ASSIGNED TASK
Reproduce, please, only the lines from the first line below to the line containing "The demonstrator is", inclusive.

GIVEN MATERIAL
━━━━━━━━

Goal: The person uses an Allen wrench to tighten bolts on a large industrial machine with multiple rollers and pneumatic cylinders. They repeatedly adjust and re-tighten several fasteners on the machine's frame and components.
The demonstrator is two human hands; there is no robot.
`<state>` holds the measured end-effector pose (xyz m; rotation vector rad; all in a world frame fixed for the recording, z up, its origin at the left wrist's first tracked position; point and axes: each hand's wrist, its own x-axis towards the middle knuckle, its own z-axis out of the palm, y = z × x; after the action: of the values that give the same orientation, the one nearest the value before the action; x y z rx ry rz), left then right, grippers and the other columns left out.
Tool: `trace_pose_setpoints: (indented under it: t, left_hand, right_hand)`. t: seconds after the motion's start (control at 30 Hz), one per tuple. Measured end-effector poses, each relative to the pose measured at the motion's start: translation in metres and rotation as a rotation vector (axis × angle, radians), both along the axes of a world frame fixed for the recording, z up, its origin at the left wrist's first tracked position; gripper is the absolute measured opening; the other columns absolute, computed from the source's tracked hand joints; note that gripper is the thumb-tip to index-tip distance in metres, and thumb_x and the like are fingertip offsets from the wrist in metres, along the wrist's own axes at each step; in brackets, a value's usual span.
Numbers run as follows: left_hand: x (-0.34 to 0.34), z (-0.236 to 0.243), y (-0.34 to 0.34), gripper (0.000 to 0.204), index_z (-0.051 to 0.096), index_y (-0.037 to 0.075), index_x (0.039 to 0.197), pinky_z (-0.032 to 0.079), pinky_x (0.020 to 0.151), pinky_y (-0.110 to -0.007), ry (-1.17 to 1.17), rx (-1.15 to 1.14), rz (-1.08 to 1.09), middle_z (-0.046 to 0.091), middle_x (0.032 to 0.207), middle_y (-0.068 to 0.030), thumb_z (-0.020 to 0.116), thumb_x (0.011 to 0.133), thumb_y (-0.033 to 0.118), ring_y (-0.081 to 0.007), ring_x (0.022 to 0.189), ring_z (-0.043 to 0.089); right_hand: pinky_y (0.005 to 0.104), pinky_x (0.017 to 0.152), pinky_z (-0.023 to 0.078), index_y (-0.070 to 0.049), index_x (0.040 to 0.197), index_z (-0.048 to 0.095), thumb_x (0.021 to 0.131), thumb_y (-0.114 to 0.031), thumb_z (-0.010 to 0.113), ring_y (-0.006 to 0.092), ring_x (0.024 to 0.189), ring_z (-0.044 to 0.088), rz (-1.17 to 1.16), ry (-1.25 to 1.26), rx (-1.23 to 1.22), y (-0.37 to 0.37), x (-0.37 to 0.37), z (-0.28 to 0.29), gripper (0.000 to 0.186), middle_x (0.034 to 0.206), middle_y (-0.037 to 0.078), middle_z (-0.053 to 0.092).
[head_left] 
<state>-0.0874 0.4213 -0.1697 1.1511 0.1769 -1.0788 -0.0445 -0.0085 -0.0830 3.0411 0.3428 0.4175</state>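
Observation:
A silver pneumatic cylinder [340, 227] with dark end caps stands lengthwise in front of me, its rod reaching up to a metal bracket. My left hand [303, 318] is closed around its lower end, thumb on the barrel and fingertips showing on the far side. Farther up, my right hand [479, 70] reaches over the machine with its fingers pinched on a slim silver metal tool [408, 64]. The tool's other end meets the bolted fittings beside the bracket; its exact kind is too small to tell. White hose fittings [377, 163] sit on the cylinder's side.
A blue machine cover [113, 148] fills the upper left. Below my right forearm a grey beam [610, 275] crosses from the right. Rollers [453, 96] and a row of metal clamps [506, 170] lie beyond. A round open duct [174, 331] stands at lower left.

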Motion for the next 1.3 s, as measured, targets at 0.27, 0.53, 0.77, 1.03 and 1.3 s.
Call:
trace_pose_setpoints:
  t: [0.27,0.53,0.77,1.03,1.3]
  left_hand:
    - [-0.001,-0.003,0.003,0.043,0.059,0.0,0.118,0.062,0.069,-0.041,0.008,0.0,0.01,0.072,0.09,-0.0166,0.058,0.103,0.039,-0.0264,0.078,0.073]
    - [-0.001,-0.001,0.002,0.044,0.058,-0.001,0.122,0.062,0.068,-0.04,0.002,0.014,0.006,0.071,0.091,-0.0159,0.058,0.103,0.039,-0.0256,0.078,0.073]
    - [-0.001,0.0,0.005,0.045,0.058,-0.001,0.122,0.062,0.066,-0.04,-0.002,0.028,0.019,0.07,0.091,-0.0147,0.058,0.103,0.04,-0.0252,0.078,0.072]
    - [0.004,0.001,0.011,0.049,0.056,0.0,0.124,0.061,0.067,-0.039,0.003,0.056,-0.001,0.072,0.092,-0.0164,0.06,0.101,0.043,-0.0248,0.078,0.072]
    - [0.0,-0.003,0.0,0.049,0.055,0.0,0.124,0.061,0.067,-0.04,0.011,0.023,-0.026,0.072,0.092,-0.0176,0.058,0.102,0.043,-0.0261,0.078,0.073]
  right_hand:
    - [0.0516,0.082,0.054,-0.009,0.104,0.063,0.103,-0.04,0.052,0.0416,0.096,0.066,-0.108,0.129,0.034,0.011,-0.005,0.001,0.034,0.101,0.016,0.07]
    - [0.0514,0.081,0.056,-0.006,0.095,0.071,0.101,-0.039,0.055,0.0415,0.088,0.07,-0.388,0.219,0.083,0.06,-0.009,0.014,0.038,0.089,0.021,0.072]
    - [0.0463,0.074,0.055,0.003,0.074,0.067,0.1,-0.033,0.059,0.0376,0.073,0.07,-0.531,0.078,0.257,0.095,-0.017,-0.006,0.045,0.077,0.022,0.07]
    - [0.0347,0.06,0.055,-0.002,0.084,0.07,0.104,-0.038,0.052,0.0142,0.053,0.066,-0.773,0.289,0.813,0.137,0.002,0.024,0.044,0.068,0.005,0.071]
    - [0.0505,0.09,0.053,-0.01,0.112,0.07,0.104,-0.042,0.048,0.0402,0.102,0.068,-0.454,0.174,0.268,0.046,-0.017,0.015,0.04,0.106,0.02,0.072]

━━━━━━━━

OUTPUT OF THE EXERCISE
Goal: The person uses an Allen wrench to tighten bolts on a large industrial machine with multiple rollers and pneumatic cylinders. They repeatedly adjust and re-tighten several fasteners on the machine's frame and components.
The demonstrator is two human hands; there is no robot.

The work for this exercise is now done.